[[ Data open ]]

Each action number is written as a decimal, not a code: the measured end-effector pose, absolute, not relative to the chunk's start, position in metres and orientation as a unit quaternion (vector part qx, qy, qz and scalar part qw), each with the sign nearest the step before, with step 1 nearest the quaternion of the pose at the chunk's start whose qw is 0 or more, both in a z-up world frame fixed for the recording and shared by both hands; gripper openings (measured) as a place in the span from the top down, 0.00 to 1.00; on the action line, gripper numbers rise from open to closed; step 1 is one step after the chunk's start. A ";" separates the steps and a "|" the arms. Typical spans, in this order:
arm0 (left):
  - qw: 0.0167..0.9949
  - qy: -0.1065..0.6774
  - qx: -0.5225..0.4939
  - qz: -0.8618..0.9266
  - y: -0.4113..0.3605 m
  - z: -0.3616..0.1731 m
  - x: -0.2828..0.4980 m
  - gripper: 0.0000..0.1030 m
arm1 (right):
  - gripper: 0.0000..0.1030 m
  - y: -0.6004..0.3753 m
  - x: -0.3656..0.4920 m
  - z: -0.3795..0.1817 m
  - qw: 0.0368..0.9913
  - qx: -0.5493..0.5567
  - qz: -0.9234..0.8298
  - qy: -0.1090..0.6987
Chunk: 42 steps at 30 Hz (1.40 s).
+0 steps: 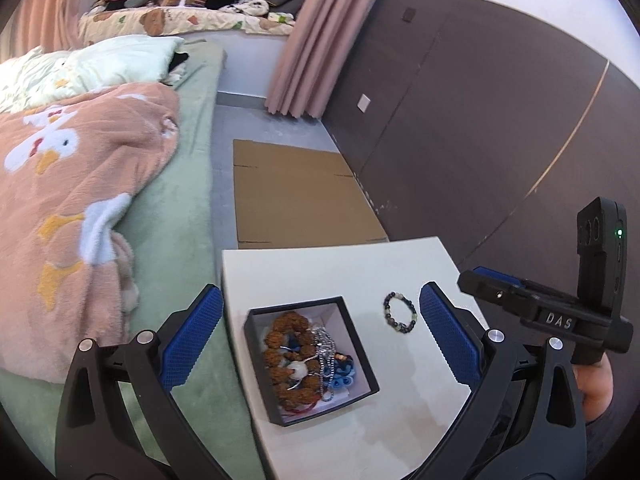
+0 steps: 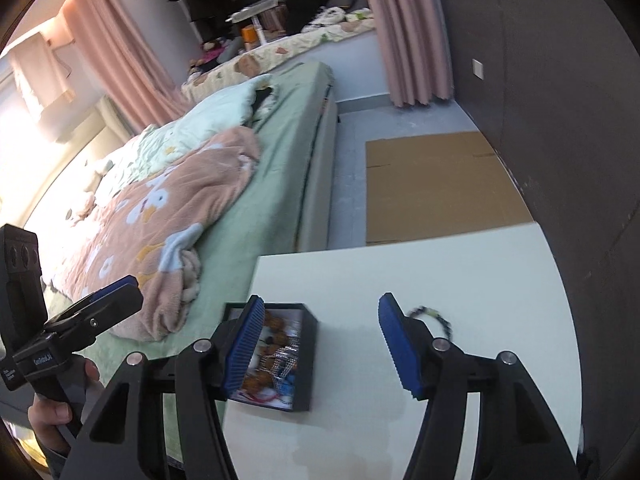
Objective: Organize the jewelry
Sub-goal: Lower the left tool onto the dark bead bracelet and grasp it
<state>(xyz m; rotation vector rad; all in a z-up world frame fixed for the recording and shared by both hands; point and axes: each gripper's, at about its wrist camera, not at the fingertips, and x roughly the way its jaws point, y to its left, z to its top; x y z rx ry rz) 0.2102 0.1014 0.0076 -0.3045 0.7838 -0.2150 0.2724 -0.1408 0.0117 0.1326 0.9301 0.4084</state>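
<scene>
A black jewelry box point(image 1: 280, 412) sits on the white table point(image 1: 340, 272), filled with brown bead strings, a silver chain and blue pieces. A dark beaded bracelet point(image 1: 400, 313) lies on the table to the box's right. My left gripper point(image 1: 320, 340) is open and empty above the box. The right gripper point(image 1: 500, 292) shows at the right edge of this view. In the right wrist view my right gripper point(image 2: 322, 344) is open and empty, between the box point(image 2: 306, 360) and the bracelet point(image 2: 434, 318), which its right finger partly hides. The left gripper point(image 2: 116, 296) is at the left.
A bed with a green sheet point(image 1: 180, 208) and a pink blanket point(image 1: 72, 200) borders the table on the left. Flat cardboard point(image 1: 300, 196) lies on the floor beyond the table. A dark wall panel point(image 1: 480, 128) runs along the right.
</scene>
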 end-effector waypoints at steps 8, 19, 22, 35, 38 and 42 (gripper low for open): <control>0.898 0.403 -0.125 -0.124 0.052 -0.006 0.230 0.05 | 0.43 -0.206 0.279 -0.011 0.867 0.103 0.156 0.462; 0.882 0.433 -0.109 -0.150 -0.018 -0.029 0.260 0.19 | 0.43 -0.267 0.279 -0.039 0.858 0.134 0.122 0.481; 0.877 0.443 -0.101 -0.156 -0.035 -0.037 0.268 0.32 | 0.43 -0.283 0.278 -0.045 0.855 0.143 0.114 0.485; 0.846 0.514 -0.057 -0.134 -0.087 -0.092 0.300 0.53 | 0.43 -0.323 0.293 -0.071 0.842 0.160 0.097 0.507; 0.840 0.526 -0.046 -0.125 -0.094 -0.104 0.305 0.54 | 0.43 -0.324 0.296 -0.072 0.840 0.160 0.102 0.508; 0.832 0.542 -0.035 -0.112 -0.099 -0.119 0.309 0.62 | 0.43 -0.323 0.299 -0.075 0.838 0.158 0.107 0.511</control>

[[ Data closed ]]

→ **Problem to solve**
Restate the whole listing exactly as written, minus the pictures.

→ **Answer**
Each action number is written as a decimal, not a code: the measured end-effector pose, absolute, not relative to the chunk's start, position in metres and orientation as a unit quaternion (vector part qx, qy, qz and scalar part qw), each with the sign nearest the step before, with step 1 nearest the quaternion of the pose at the chunk's start whose qw is 0 or more, both in a z-up world frame fixed for the recording and shared by both hands; gripper openings (measured) as a place in the span from the top down, 0.00 to 1.00; on the action line, gripper numbers rise from open to closed; step 1 is one step after the chunk's start. A ";" separates the steps and a "|" the arms. Typical spans, in this order:
arm0 (left):
  - qw: 0.0167..0.9949
  - qy: -0.1065..0.6774
  - qx: -0.5225..0.4939
  - qz: -0.8618..0.9266
  - y: -0.4113..0.3605 m
  - z: -0.3616..0.1731 m
  - x: -0.2828..0.4980 m
  - gripper: 0.0000..0.1030 m
arm1 (right):
  - gripper: 0.0000..0.1030 m
  - y: -0.6004..0.3753 m
  - x: -0.3656..0.4920 m
  - z: -0.3795..0.1817 m
  - qw: 0.0368..0.9913
  - qx: -0.5493..0.5567
  - qz: -0.9234..0.8298
  - qy: -0.1090..0.6987
Chunk: 42 steps at 30 Hz (1.40 s).
+0 steps: 
+0 steps: 
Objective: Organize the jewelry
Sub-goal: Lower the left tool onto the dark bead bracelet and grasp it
<state>(xyz m; rotation vector rad; all in a z-up world frame fixed for the recording and shared by both hands; point and axes: each gripper's, at about its wrist camera, not at the fingertips, and x roughly the way its jaws point, y to its left, z to its top; x y z rx ry rz) 0.2102 0.1014 0.0076 -0.3045 0.7838 -0.2150 0.2724 -0.1408 0.0117 0.1326 0.9301 0.4084</state>
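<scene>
A black jewelry box point(image 1: 280, 412) sits on the white table point(image 1: 340, 272), filled with brown bead strings, a silver chain and blue pieces. A dark beaded bracelet point(image 1: 400, 313) lies on the table to the box's right. My left gripper point(image 1: 320, 340) is open and empty above the box. The right gripper point(image 1: 500, 292) shows at the right edge of this view. In the right wrist view my right gripper point(image 2: 322, 344) is open and empty, between the box point(image 2: 306, 360) and the bracelet point(image 2: 434, 318), which its right finger partly hides. The left gripper point(image 2: 116, 296) is at the left.
A bed with a green sheet point(image 1: 180, 208) and a pink blanket point(image 1: 72, 200) borders the table on the left. Flat cardboard point(image 1: 300, 196) lies on the floor beyond the table. A dark wall panel point(image 1: 480, 128) runs along the right.
</scene>
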 end-effector waypoints at steps 8, 19, 22, 35, 38 and 42 (gripper low for open): <control>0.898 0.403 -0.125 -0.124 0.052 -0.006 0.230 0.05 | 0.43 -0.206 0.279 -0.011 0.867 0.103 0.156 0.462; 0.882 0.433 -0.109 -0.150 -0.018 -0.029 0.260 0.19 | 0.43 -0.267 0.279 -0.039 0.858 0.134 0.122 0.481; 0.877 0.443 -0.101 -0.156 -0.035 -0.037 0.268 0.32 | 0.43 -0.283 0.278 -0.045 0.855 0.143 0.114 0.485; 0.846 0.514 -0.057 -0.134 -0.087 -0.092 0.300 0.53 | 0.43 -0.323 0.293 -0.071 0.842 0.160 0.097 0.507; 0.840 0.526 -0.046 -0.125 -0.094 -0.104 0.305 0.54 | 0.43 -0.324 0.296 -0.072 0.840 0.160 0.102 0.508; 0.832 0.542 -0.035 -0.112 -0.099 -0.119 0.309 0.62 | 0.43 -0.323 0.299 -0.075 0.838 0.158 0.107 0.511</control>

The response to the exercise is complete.